Please repeat the lines below, exactly and only, from the one that holds "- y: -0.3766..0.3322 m" through the one that holds "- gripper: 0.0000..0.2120".

RECORDED INFORMATION: Begin

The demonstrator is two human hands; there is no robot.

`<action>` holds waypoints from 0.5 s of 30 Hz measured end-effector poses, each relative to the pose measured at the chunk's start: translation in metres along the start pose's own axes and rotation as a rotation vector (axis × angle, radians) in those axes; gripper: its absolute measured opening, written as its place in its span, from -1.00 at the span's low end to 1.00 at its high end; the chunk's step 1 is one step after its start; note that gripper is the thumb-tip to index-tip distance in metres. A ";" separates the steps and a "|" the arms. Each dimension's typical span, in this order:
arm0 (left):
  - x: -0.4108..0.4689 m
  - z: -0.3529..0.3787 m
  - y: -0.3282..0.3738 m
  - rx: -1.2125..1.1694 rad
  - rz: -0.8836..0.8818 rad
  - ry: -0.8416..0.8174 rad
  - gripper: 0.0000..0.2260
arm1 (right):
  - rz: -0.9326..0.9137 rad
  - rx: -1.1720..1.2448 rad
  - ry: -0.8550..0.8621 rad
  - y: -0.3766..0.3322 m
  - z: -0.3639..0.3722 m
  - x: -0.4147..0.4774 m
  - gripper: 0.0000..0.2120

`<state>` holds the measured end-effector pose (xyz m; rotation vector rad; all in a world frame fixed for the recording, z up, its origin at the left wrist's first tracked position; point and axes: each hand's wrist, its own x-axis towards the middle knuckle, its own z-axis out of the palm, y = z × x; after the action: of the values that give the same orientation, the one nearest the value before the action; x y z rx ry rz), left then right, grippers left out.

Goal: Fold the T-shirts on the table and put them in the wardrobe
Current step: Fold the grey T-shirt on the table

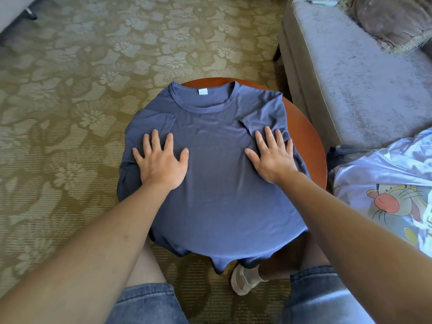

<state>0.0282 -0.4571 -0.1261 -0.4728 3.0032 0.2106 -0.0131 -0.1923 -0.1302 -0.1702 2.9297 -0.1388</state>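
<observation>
**A:** Entry one. Where was the shirt?

**B:** The blue T-shirt (217,183) lay front up over the round wooden table (306,141). Its collar (203,106) sat at the far side, and the hem hung off the near edge toward the person's knees.

**A:** And the hands?

**B:** Both were flat on the chest of the shirt. The left hand (161,160) and right hand (273,157) had their fingers straight and spread, palms pressing down and gripping nothing. The right fingertips rested on the right sleeve (264,127), which was turned in.

**A:** How would the cloth handle?

**B:** My judgement: thin jersey, light and limp, with no stiffness to hold a crease. It would probably slide on the polished wood, and the overhanging hem could drag it.

**A:** Where should it be taken hold of?

**B:** I would pinch at a shoulder seam and at the side edge below it, then carry that side across. A palm should stay on the middle to anchor the cloth.

**A:** Anything else to note?

**B:** A pale garment with a cartoon print (385,195) lay just beside the table on the right. A grey sofa (350,78) stood beyond it. No wardrobe was in view.
</observation>
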 end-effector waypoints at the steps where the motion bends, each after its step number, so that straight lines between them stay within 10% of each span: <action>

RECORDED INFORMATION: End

SOLUTION TO THE EXERCISE:
  - y: -0.3766..0.3322 m
  - z: -0.3639..0.3722 m
  - x: -0.4147..0.4774 m
  - gripper: 0.0000..0.2120

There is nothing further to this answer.